About

Ghost Ranch, New Mexico
“What is mental health? What is mental illness? How is the experience, understanding, and treatment of mental health and illness shaped by one’s social world? How do people recover mental health and what can we do to help?”
I grew up asking these questions because my little brother struggled with terrifying hallucinations as a child. His experiences and my family’s struggles to help him navigate the fragmented and chaotic American mental health care system has motivated my life’s work.
When I was in college, I learned more about anthropology – how its methods offer an opportunity to engage deeply with and better understand individuals, families, and communities over extended periods. These methods empowered me to consider the whole person, their social world, and the interplay between the two, which opened up new ways to research and write about mental health.
What does it mean to be mentally healthy? Who decides? How does one’s social world shape their experience and understanding of extreme mental states? How is the treatment on offer in different social contexts helpful or harmful?
I earned a Ph.D. at the University of Chicago in Comparative Human Development under the supervision anthropologist Tanya Luhrmann and developmental psychologist Sydney Hans and social work professor Beth Angell. I spent three years engaging in fieldwork with people who had experienced long-term psychotic disorders, mostly schizophrenia, and the people trying to help them recover. This is the focus of Recovery’s Edge, my first book.

Visiting a Traditional Healer with Tanzanian Research Team
My research and teaching continue to focus on people experiencing extreme mental states like psychosis, their loved ones, and those trying to help them. I have engaged in this research in two radically different settings – the U.S. and Tanzania.

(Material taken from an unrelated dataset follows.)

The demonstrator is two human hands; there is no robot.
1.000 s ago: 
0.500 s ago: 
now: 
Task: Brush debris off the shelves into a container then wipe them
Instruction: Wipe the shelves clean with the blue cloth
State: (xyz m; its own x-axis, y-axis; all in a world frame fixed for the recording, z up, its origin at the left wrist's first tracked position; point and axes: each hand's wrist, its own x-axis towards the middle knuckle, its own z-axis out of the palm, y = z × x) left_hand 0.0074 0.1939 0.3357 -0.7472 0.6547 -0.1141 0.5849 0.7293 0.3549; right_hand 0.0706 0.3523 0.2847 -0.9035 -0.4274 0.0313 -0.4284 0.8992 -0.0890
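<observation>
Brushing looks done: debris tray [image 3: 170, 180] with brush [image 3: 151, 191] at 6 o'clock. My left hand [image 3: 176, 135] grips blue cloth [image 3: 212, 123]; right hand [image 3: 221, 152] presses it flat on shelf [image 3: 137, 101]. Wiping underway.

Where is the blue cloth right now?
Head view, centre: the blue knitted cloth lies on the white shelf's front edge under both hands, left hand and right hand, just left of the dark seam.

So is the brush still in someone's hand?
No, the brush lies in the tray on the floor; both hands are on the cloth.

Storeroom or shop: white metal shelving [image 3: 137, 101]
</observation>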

My efforts aim to serve people across the spectrum – from young people experiencing psychosis for the first time to people who have experienced long-term psychiatric disability and some of the hard outcomes that can accompany it like underemployment, incarceration, and homelessness.
Every day, I am excited to research and write about innovative ways to offer better and more equitable mental health care both within and outside of the traditional mental health system.
When I am not doing research or teaching, you can find me enjoying time with my family, taking long walks outside with my adorable dog, cooking tasty dinners, and listening to and playing music.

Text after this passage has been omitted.